Tools for Comparative Genomics

How the genomes were aligned

We used the VISTA pipeline infrastructure [Frazer et al., 2004], based on efficient combination of global and local alignment methods, for the construction of genome-wide pairwise and multiple DNA alignments [Dubchak et al., 2009]. First, we obtain a map of large blocks of conserved synteny between the two species by applying Shuffle-LAGAN glocal chaining algorithm [Brudno et al., 2003] to local alignments produced by translated BLAT [Kent, 2002]. After that we use Supermap, the fully symmetric whole-genome extension to the Shuffle-LAGAN. Then, in each syntenic block we apply Shuffle-LAGAN a second time to obtain a more fine-grained map of small-scale rearrangements such as inversions. A similar strategy is implemented in GenomeVISTA, which allows user-submitted sequences to be aligned and compared against whole genome assemblies (base genomes).

There are three schemes of data presentation on the whole genome scale available for the user -- the VISTA Browser, the VISTA track on the mirrored UCSC genome browser, and the VISTA Point. You will find Help pages here.
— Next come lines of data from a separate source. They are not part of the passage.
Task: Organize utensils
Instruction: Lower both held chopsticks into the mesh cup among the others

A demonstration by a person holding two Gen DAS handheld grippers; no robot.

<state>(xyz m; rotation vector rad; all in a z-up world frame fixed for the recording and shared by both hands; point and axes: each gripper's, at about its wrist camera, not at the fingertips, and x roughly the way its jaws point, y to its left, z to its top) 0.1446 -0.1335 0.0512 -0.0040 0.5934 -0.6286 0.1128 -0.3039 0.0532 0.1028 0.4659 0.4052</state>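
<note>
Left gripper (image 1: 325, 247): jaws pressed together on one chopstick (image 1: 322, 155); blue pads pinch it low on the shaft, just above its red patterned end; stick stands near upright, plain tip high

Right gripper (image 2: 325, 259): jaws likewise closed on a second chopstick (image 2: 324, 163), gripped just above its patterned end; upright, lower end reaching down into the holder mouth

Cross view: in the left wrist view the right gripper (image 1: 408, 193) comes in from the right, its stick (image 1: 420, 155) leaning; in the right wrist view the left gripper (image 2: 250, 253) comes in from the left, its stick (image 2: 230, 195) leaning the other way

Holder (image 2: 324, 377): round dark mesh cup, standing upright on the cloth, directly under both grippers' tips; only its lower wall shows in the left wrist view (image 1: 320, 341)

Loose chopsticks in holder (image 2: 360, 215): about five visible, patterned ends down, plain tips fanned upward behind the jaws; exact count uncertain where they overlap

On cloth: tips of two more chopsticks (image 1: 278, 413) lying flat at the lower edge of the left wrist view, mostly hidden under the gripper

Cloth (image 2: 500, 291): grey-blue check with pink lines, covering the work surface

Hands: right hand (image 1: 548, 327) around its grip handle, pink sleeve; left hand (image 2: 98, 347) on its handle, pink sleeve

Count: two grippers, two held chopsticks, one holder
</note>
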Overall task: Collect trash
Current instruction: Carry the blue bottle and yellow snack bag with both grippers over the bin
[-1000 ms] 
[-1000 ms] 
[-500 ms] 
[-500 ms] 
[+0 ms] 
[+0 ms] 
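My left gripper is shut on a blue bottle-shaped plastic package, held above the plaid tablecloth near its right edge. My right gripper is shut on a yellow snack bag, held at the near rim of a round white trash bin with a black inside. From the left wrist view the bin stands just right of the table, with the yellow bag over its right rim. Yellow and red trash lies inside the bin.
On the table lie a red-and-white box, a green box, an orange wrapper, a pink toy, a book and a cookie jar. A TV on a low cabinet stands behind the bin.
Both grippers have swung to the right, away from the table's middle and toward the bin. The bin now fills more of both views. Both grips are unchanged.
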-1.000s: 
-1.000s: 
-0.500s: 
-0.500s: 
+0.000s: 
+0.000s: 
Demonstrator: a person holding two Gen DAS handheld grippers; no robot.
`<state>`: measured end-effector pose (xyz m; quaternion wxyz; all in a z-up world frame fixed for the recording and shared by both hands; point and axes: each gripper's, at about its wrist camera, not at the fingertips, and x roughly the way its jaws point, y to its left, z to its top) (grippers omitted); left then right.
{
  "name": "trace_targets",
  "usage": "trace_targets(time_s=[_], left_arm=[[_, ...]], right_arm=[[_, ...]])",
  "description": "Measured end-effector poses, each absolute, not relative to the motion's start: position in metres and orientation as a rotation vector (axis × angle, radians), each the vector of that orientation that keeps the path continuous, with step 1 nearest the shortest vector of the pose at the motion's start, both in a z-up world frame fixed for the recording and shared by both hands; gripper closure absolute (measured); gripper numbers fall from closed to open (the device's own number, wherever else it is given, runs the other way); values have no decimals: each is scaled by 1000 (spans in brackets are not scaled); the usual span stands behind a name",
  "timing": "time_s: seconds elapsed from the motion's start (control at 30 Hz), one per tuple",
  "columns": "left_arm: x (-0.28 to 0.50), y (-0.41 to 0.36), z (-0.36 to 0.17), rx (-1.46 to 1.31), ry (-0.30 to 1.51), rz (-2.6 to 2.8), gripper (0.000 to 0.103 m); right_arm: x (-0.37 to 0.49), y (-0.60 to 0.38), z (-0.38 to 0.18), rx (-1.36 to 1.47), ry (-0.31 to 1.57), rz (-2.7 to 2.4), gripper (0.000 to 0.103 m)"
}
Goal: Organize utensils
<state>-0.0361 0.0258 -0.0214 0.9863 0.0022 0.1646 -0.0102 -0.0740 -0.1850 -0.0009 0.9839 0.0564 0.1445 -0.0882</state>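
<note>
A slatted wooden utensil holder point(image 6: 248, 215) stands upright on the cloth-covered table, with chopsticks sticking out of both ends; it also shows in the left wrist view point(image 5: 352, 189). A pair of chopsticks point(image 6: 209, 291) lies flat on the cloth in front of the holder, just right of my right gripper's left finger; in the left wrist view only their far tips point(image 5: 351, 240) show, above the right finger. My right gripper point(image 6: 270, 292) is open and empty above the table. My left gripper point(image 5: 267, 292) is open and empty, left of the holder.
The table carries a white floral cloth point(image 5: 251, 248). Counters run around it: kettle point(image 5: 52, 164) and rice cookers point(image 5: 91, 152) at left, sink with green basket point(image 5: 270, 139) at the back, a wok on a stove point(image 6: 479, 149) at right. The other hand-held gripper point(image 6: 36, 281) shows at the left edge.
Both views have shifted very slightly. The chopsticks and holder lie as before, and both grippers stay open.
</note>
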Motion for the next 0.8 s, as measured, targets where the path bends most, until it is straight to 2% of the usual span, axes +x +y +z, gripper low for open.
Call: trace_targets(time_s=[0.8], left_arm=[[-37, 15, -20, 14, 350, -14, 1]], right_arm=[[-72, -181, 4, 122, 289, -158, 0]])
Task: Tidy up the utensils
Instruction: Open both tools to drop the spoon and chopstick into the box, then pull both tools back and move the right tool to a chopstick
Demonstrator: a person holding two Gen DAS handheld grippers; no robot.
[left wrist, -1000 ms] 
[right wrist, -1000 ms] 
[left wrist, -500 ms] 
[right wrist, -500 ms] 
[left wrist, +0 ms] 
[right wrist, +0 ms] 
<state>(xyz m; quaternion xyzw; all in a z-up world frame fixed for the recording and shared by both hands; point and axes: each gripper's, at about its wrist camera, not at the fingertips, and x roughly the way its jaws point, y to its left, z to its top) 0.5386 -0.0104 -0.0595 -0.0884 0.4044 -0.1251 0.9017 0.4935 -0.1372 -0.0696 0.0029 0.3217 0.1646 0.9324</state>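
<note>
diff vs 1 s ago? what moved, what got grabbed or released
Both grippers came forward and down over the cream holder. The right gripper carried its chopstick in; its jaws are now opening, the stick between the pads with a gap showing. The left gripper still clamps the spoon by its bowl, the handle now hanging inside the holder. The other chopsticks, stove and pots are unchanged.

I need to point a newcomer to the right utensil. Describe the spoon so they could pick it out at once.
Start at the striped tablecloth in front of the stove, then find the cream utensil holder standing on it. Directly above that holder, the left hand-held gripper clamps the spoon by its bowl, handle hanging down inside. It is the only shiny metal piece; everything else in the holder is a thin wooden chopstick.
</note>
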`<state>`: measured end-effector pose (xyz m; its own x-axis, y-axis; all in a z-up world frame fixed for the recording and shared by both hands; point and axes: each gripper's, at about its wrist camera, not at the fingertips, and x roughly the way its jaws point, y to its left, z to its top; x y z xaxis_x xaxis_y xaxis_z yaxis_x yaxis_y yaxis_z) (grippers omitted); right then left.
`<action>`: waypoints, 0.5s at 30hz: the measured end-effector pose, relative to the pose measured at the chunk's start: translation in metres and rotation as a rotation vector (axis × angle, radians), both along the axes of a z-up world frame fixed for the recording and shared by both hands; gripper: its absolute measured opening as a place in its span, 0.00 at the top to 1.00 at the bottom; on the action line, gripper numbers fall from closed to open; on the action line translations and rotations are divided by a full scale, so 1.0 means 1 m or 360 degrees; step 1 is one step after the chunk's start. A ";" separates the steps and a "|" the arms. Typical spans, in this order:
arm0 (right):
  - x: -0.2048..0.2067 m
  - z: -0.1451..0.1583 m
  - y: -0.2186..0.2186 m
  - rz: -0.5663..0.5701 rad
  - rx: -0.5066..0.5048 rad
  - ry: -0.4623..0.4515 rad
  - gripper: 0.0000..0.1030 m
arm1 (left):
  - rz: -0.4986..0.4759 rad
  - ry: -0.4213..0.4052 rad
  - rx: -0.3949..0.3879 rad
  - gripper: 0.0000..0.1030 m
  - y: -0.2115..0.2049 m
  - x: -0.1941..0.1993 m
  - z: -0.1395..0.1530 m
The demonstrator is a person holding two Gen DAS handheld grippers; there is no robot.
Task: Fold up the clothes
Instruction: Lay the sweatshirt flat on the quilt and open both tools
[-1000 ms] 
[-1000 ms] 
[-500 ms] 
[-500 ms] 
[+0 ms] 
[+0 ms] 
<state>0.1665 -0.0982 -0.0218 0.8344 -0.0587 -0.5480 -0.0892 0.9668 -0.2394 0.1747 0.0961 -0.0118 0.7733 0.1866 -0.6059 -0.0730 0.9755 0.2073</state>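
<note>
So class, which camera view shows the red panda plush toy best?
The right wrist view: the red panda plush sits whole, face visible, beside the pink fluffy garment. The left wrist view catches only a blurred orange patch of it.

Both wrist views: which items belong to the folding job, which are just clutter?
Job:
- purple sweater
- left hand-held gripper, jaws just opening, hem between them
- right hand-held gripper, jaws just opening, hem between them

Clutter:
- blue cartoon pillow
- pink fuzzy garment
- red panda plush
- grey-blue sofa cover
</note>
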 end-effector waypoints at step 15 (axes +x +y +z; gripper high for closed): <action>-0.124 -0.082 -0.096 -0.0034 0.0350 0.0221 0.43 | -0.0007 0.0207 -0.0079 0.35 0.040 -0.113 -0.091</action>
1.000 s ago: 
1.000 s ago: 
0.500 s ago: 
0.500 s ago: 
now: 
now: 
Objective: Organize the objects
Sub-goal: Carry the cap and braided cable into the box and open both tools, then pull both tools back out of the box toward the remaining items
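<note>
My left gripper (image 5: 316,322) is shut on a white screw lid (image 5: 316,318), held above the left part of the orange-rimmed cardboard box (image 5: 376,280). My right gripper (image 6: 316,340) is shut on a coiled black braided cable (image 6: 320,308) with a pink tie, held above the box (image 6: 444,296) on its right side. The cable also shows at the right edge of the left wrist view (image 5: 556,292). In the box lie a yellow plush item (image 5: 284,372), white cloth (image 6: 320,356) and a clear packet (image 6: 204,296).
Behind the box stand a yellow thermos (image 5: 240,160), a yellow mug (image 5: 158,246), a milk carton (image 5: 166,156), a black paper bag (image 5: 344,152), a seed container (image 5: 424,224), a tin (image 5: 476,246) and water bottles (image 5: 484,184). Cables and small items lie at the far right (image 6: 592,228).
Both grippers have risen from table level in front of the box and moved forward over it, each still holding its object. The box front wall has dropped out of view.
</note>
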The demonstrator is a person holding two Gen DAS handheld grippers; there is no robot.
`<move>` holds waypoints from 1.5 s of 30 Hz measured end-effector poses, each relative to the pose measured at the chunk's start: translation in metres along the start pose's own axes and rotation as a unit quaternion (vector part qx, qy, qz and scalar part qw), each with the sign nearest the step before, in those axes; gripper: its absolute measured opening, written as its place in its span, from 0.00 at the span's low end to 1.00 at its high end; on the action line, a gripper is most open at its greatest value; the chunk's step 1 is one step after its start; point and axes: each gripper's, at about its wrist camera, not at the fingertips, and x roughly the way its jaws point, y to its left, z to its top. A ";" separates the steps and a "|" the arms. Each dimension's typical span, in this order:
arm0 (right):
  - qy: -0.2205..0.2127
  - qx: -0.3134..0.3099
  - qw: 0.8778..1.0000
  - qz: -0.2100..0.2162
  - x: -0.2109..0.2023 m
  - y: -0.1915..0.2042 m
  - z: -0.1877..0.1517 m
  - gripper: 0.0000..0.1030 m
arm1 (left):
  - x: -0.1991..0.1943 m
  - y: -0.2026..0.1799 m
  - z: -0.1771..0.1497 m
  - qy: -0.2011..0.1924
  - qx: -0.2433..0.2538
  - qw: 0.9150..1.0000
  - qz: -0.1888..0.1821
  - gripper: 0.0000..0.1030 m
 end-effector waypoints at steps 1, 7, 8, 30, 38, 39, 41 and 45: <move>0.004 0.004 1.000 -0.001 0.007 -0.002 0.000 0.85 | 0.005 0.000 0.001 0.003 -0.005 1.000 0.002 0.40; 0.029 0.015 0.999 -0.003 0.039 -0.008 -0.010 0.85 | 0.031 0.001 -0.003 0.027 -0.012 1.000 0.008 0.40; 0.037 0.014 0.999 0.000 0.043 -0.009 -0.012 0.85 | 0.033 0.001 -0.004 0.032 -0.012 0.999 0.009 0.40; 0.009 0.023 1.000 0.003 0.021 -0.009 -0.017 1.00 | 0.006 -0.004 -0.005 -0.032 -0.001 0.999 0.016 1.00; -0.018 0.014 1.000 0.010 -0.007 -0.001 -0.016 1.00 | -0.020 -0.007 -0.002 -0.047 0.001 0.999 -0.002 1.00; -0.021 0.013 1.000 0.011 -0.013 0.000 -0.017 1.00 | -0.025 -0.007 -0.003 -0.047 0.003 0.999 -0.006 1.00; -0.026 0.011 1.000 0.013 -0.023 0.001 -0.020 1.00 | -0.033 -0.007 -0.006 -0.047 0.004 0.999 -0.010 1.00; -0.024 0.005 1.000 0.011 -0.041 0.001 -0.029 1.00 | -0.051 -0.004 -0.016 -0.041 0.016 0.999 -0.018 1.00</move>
VISTA Browser is a Java applet, very efficient for interactively visualizing results of comparative sequence analysis in the VISTA format on the scale of whole chromosomes along with annotations. The user may select any genome as the reference or base, and display the level of conservation between this reference and the sequences of another species in a particular interval. A user can use default values for conservation cutoffs (X% over Y bp), or specify them. Conserved regions are highlighted under the curve, with different colors used for coding and noncoding sequences. The browser has a number of options, such as zoom, extraction of a region to be displayed, user-defined parameters for conservation level, and options for selecting sequence elements to study. VISTA Browser is realized as a dynamic web-interface synchronized with the central MySQL.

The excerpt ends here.